I have this above my headboard because Carl Sagan was a mythic epic genius
Sagan's words that describe this picture get to me every time.
Every time I read and see this I get goose bumps.
one of my all time favourite pictures, thank you 😊
Yes there we are, and we could share all we have with everybody so all would be happy and in unison with nature… instead mankind is the only animal that has created models and means to suppress their kind and reason some are mediocre because of skincolor or beliefs, and go to war committing planned murder and destruction on its own kind.
We do not deserve this pale blue dot…

Carl Sagan then wrote a book. „Pale Blue Dot: A Vision of the Human Future in Space“

Written in his typical positively visionary style, it comes recommended.

How do astronomers arrive at the length of a day for a gas giant?

There are various bands of fluid rotating in different directions in the time-lapse video

Given the relatively static nature of the Great Red Spot in Voyager 1’s photographs, I’m guessing that the rotational period of this well-known feature is (or was at the time) used as the rotational period of the planet as a whole, i.e. the length of a Jovian day

Or is the composition of Jupiter sufficiently well understood that it’s possible to calculate the moment of inertia of the planet about its rotational axis?

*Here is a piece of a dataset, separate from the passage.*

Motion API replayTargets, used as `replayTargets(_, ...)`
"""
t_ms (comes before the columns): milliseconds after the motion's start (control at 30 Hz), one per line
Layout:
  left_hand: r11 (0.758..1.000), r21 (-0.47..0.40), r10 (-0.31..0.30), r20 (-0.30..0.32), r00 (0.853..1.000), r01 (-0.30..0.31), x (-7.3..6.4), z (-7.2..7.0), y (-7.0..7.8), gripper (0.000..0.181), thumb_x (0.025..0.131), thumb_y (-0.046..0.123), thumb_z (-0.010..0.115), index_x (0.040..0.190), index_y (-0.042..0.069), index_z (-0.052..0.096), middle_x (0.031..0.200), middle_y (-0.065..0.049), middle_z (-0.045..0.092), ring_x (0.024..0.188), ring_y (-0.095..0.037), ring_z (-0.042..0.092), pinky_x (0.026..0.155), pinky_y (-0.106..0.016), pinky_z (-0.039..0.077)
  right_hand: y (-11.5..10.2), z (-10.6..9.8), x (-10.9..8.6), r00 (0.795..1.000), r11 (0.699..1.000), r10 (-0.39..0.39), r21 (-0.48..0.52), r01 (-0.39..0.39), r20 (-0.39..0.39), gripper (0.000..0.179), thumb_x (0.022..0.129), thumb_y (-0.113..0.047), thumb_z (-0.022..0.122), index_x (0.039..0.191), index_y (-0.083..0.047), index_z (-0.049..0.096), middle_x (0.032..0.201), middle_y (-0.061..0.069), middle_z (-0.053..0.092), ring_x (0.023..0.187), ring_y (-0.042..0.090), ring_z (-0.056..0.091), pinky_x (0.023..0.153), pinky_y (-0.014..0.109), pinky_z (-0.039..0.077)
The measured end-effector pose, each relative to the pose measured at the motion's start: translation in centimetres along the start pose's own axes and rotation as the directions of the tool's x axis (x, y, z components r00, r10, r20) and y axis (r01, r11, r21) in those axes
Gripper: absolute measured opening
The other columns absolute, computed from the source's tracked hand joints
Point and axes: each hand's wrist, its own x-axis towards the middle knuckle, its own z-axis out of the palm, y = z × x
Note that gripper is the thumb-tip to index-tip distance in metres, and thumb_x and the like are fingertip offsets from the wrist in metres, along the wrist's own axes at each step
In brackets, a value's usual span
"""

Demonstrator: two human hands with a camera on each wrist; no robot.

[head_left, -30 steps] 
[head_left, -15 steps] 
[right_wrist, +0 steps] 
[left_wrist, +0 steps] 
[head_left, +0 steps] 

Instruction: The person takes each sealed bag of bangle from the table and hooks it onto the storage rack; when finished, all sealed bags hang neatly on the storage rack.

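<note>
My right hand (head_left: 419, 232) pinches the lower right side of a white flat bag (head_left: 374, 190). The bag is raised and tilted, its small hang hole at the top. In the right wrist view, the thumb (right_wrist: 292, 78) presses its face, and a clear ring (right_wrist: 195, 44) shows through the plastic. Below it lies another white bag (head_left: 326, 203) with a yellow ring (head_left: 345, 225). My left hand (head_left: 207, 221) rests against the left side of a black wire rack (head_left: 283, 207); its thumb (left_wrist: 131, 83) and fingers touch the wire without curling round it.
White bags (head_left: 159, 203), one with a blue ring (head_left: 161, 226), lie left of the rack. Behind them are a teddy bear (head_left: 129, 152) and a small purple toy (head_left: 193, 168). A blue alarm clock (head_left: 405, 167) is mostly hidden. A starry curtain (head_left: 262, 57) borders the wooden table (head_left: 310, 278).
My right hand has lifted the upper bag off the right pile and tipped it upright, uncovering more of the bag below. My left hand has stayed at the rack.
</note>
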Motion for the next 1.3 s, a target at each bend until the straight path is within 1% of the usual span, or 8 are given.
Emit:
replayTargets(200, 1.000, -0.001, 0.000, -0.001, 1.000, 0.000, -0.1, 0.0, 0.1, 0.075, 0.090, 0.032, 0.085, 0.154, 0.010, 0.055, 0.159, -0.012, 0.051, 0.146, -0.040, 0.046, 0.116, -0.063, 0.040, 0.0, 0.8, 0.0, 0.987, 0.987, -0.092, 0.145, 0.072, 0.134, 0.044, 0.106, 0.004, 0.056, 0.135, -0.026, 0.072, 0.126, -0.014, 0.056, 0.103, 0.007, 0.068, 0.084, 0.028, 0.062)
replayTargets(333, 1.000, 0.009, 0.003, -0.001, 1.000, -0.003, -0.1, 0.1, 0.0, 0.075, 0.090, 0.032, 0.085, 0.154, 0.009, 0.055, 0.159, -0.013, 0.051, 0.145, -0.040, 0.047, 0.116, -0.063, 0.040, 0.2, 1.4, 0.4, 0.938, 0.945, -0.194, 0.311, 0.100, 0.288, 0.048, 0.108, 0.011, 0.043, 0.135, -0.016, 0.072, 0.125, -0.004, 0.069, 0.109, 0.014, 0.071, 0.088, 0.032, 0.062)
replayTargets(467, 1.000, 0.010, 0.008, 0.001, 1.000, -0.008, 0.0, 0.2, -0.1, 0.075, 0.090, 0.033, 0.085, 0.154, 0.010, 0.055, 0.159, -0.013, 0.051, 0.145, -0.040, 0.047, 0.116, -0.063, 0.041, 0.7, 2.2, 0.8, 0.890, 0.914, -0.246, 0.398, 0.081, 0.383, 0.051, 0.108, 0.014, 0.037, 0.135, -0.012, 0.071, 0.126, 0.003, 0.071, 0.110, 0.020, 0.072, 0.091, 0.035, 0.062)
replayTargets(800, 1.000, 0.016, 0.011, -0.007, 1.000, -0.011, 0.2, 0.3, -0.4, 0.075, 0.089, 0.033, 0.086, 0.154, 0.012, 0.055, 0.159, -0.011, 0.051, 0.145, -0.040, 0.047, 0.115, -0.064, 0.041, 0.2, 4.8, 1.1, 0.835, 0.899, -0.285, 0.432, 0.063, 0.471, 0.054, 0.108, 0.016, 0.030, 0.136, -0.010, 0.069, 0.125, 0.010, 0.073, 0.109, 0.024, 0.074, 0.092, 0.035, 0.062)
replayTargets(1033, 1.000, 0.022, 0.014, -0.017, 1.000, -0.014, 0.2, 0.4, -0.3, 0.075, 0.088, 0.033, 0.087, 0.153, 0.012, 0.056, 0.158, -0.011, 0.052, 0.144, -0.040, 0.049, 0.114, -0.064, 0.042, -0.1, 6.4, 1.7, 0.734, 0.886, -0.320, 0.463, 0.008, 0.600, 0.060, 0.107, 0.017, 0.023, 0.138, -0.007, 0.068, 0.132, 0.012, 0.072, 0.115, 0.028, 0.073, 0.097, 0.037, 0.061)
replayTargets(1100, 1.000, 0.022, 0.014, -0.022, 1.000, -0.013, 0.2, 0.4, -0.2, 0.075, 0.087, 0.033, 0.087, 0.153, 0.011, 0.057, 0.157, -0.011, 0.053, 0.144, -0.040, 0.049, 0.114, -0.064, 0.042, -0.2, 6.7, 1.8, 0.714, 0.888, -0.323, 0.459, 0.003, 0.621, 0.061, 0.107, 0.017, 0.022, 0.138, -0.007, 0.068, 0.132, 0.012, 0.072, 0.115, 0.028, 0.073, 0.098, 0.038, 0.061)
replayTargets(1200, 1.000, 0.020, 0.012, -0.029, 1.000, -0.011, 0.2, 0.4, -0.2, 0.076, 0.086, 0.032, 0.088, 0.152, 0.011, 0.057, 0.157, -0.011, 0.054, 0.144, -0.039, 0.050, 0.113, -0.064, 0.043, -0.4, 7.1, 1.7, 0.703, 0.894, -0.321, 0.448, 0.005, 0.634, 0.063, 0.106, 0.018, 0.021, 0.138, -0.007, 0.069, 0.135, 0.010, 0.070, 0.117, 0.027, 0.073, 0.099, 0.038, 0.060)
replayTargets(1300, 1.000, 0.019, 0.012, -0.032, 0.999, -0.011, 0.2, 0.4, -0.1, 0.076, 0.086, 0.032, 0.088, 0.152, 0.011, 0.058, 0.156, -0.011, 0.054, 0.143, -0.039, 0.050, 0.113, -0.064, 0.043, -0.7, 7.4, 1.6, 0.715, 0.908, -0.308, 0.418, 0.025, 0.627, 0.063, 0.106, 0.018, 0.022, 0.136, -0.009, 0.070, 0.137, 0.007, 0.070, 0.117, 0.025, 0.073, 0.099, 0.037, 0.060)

@transponderings They're all rotating the same way. The appearance of rotating in different directions is a result of capturing frames at fixed intervals while they move at slightly different speeds.

There's not too much variation in the speeds, though. Depending on whether you use polar or equatorial bands, the day varies by about 5 or 10 minutes. Another definition (used by IAU) is rotational period of the planet’s magnetosphere.

I love these pictures so much.
Thank you for the alt text.
It's humbling knowledge that this is still only 0.35% of the distance to the nearest star.
kms please (miles are not scientific measures)
I graduated from college in 1977, now almost retired. Voyager 1 has been traveling during my entire career. Likely that the folks tracking it are not those who began after the launch. During that time we’ve gone from a scientific calculator for $150 to smartphones that have more computing power than the room-size mainframes of the day probably used to calculate launch and trajectory parameters.